YOUR ASSIGNMENT ▸ Every line below that has the string "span" needs to be copied.

++++ MATERIAL FOR THIS EXERCISE ++++

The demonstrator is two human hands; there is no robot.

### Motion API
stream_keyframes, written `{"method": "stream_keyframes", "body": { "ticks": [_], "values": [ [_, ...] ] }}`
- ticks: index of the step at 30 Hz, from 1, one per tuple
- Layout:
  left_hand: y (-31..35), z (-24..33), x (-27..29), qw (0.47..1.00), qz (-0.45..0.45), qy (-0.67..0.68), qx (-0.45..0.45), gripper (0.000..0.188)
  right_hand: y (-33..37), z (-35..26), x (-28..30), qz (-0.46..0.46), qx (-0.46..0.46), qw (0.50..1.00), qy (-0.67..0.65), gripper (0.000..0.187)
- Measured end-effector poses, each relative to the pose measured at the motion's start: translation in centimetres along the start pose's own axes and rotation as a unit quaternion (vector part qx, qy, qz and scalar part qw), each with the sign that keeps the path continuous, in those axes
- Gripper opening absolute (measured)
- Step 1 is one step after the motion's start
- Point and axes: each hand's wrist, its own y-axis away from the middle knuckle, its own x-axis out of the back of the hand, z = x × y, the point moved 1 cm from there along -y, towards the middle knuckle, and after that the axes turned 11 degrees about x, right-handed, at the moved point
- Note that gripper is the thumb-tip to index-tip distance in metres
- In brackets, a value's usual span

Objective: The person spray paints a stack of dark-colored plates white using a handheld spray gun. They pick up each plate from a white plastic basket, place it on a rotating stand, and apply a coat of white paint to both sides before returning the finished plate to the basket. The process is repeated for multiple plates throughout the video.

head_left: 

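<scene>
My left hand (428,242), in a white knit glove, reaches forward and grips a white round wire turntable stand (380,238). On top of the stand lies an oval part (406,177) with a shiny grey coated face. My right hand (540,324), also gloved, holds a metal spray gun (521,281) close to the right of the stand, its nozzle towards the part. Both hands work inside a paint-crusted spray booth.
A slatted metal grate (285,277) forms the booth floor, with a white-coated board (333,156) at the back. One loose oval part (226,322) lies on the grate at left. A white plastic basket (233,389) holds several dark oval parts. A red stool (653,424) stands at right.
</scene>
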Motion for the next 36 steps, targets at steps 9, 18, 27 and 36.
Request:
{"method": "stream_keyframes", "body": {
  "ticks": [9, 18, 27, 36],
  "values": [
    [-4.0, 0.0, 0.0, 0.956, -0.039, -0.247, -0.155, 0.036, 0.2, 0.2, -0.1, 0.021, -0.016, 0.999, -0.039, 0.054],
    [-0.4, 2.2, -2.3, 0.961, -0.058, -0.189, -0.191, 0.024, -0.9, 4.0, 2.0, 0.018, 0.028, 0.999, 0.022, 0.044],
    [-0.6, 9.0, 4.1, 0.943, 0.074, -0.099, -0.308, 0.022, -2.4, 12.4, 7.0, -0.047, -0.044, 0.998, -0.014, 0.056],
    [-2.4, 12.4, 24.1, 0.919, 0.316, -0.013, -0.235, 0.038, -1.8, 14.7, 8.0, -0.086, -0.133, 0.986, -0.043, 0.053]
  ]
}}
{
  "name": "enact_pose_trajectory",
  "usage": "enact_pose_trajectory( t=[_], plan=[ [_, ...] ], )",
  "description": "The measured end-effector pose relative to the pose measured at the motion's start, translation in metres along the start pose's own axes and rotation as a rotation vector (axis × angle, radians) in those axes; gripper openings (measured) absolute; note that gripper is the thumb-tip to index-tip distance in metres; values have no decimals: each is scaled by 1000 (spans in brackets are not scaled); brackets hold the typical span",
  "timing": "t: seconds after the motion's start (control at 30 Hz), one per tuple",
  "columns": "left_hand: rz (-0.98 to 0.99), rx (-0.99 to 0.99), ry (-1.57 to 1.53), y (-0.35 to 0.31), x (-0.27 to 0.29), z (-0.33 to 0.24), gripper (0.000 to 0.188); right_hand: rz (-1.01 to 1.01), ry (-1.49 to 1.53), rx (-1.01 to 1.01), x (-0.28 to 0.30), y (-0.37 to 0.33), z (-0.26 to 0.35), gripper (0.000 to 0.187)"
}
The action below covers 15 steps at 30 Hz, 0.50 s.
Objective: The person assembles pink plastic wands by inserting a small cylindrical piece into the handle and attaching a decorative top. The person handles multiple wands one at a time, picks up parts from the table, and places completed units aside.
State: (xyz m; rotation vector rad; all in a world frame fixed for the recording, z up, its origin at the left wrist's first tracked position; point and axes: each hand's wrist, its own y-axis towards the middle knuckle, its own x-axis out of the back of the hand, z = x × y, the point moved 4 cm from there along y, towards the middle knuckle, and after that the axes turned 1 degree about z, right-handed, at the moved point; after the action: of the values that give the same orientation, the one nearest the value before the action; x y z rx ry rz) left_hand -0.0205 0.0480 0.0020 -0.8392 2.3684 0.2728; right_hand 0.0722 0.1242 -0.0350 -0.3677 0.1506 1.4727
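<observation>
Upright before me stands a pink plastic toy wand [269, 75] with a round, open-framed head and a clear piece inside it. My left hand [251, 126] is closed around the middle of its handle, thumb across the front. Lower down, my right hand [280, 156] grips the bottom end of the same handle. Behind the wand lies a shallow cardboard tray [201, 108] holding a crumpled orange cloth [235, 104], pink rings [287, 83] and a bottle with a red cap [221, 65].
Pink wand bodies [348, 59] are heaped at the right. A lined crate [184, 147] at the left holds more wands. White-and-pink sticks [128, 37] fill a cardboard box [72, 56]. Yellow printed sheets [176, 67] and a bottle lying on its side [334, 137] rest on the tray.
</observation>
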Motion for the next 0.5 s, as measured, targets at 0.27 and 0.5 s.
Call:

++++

EXERCISE OUTPUT ▸
- In brackets, a value's usual span
  "description": "The measured end-effector pose relative to the pose measured at the motion's start, translation in metres along the start pose's own axes and rotation as a rotation vector (axis × angle, radians) in those axes; gripper openings (measured) absolute; note that gripper is the thumb-tip to index-tip distance in metres; values have no decimals: each is scaled by 1000 (spans in brackets are not scaled); brackets hold the typical span",

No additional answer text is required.